How Does a GPU Work?

Historically, a Central Processing Unit (CPU) is a general purpose compute designed to handle a wide variety of tasks, optimized for sequential processing and overall system management. On the other hand, a GPU is a specialized compute designed for parallel processing, initially for graphics rendering but now widely used in various computationally intensive tasks, especially in machine learning and scientific computations.

Let’s take an example of large matrix multiplication on CPU and compare it against GPU:

import torch
import time

# Define matrix size
matrix_size = 10000

# Generate random matrices
A = torch.randn(matrix_size, matrix_size)
B = torch.randn(matrix_size, matrix_size)

# CPU computation
start_time = time.time()
C_cpu = torch.mm(A, B)
end_time = time.time()
print(f"CPU computation time: {end_time - start_time:.4f} seconds")

# Move matrices to GPU
A_gpu = A.to('cuda')
B_gpu = B.to('cuda')

# GPU computation
start_time = time.time()
C_gpu = torch.mm(A_gpu, B_gpu)
torch.cuda.synchronize()
end_time = time.time()
print(f"GPU computation time: {end_time - start_time:.4f} seconds")

In this post, we will attempt to take a peek at the GPU’s internals to better understand how this specialized compute works. This helps us better understand the many GPU optimization techniques available in PyTorch like compile, quantization, etc.

Benefits of GPUs

The Graphics Processing Unit (GPU) provides much higher instruction throughput and memory bandwidth than the CPU within a similar price and power envelope. Many applications leverage these higher capabilities to run faster on the GPU than on the CPU.

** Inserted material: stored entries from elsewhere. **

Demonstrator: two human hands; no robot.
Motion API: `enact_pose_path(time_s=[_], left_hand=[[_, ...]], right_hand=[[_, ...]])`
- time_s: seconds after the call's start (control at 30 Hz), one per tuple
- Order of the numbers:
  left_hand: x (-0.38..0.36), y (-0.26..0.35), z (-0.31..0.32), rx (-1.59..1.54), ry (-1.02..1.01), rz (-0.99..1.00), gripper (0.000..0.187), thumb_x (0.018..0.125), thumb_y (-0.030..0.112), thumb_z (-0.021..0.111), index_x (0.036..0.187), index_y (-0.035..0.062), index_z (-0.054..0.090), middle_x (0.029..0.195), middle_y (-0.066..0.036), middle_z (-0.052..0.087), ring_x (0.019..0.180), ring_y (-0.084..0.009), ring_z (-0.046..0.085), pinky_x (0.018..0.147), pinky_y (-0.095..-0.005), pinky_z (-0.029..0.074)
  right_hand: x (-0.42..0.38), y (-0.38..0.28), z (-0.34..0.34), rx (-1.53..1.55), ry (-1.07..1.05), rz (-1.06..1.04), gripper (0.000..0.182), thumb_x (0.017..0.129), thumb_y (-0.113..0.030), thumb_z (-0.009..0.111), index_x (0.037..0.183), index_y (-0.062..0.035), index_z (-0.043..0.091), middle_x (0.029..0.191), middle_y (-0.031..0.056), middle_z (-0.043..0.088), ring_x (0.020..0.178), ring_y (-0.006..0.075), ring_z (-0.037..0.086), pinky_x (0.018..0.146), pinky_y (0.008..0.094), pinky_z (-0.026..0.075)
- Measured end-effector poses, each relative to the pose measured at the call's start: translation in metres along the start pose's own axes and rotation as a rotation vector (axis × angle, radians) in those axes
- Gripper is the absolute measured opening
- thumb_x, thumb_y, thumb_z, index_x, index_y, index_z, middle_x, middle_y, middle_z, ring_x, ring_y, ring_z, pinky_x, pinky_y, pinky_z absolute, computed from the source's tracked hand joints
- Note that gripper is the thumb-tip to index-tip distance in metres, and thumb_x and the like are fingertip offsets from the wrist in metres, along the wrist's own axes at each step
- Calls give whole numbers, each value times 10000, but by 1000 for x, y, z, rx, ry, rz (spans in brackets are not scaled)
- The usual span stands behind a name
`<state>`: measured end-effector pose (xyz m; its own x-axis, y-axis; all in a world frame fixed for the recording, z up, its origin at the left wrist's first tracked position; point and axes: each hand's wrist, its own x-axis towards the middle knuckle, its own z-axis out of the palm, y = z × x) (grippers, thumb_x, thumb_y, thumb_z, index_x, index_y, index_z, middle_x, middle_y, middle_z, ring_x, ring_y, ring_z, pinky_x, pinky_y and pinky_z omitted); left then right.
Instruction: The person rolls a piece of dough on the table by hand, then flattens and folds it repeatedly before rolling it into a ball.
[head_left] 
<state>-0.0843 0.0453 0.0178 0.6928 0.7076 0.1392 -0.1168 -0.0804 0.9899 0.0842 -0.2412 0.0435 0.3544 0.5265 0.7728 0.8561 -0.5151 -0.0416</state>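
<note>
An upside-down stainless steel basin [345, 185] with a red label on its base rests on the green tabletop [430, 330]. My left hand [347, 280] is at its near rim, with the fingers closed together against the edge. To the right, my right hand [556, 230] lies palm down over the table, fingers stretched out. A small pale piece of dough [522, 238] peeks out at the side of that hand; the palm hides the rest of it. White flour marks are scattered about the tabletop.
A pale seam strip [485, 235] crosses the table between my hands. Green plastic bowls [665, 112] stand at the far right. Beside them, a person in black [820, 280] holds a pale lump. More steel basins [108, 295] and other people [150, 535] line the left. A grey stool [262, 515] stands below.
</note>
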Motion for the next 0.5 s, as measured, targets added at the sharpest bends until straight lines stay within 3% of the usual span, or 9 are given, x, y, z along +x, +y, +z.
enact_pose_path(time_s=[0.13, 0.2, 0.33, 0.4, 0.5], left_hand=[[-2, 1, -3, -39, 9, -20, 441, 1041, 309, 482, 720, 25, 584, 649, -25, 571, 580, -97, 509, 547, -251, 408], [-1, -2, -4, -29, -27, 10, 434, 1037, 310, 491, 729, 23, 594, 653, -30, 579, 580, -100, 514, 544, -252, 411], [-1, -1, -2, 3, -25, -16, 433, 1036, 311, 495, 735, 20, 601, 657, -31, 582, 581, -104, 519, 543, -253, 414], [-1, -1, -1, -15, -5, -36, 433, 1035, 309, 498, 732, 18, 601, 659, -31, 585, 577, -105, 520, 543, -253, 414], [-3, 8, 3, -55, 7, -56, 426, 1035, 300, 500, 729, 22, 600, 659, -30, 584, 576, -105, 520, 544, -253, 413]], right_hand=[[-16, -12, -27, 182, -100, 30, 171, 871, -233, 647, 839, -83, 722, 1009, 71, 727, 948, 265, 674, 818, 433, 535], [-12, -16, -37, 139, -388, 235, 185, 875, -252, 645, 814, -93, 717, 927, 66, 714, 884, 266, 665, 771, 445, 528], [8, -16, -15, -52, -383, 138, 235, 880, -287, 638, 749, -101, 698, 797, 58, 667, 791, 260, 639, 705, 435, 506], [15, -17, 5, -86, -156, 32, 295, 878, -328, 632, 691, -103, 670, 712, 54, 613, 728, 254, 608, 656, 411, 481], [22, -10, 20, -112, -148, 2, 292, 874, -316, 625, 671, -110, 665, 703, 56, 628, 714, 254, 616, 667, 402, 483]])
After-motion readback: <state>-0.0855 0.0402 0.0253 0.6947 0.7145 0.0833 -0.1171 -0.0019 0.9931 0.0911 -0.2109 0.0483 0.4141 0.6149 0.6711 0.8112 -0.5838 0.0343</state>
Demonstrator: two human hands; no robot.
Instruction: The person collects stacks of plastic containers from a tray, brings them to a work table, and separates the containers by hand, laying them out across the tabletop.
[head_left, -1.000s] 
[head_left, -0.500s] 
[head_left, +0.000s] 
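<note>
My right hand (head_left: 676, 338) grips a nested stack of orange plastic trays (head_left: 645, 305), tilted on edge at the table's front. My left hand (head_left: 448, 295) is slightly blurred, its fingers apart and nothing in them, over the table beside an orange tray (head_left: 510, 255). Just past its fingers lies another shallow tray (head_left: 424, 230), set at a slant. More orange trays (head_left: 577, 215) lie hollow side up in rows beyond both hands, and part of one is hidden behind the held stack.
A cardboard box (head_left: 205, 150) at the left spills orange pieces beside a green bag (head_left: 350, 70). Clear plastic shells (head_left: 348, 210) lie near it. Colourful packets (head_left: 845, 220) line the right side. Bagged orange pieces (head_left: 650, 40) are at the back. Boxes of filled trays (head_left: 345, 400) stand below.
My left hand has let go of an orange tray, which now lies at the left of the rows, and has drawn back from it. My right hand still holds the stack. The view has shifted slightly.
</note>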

This difference in capabilities between the GPU and the CPU exists because they are designed with different goals in mind. While the CPU is designed to excel at executing a sequence of operations, called a thread, as fast as possible and can execute a few tens of these threads in parallel, the GPU is designed to excel at executing thousands of them in parallel.

The GPU is specialized for highly parallel computations and therefore designed such that more transistors are devoted to data processing rather than data caching and flow control.

Devoting more transistors to data processing, for example, floating-point computations, is beneficial for highly parallel computations; the GPU can hide memory access latencies with computation, instead of relying on large data caches and complex flow control to avoid long memory access latencies, both of which are expensive in terms of transistors.

A GPU is currently not a standalone platform and must work in conjunction with a CPU. That’s why CPU is often referred to as the “host” and GPU as the “device”.¹

Hardware Comparison

Component	CPU	GPU
L1 Cache	Stores frequently accessed data, 16-128 KB per core	Small L1 cache per streaming multiprocessor (SM)
L2 Cache	256 KB - 1 MB per core, intermediary between L1 and main memory	Shared across multiple SMs
L3 Cache	Few MBs to tens of MBs, shared across all cores	Less common, if present serves similar purposes
Control Unit	Highly sophisticated, handles complex instruction sets	Simpler and more distributed, manages large numbers of parallel threads
DRAM	Optimized for larger capacity	Higher bandwidth but with higher latency

CUDA

CUDA is a general-purpose parallel computing platform and programming model that leverages the parallel compute engine in NVIDIA GPUs to solve many complex computational problems in a more efficient way. Using CUDA, you can access the GPU for computation, as has been traditionally done on the CPU.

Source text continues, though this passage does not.